Saturday, October 29, 2011

The Gift of Food: Thanksgiving

The giving of food is one of our most primal acts (and the most primal act you can do in public). It begins with mother's milk and continues one way or another, in some form, in every culture that I can think of. It is a way to welcome a guest or stranger to your home, it is a way you show that you care, and it is a way to show compassion. Most cultures have formalized the giving of food (setting bread and salt by the front door, always setting an extra place at the table, feasting, etc.). This column will be a place to share ideas and tips. Please share your own ideas and tips in the comments.

The subject for our first article in this column is: Thanksgiving.

While largely viewed as a US holiday it is observed in several other countries as well. We've already missed Canada's (second Monday in October) but it is coming up in November for those of us in: Netherlands (Leiden), Liberia, Norfolk Island, and the United States. You can find a lot of interesting info on the Wiki.

I only know Thanksgiving as it is celebrated in the United States, but I'd love to hear ideas and tips for those who celebrate it in different ways.

The traditional Thanksgiving dinner consists of an oven roasted turkey filled with a stuffing (made with the organs, bread and various herbs and vegetables), mashed potatoes, and what ever vegetable casserole someone brings.

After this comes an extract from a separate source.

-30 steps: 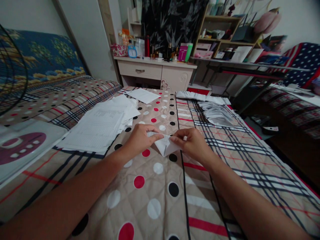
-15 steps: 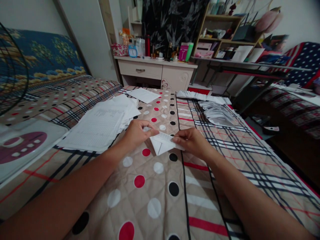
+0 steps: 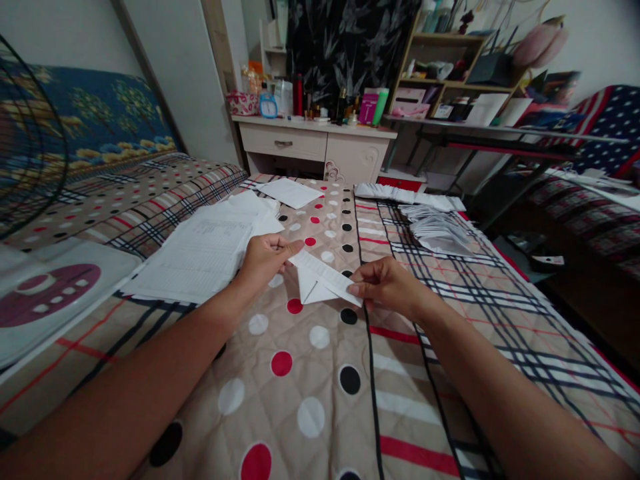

One tip for the stuffing is to cook the stuffing separately in a pot. While the stuffing won't pick up the juices from the turkey, the turkey (which gets to keep its juices) will be much more moist.

What really caught my attention though was an episode of The Next Iron Chef. They were making a traditional Thanksgiving dinner. Two of the chefs decided to go traditional, non-traditional by going back to the first Thanksgiving (when the original colonists gave thanks for surviving the ocean voyage). They said that since turkey wasn't served at the first Thanksgiving, they'd cook something that was at that feast: venison.

It turns out that the chefs don't know as much about history as they do about cooking. Turkey was served at the first Thanksgiving but so was everything else during the three day feast.

Here is what they served (from the wiki):

The feast consisted of fish (cod, eels, and bass) and shellfish (clams, lobster, and mussels), wild fowl (ducks, geese, swans, and turkey), venison, berries and fruit, vegetables (peas, pumpkin, beetroot and possibly, wild or cultivated onion), harvest grains (barley and wheat), and the Three Sisters: beans, dried Indian maize or corn, and squash.

You will notice that turkey is buried in that long list.

However, that list might give you some ideas for your own traditional, non-traditional Thanksgiving Feast.

Do you have any traditional Thanksgiving Day foods that are unique to your family or region?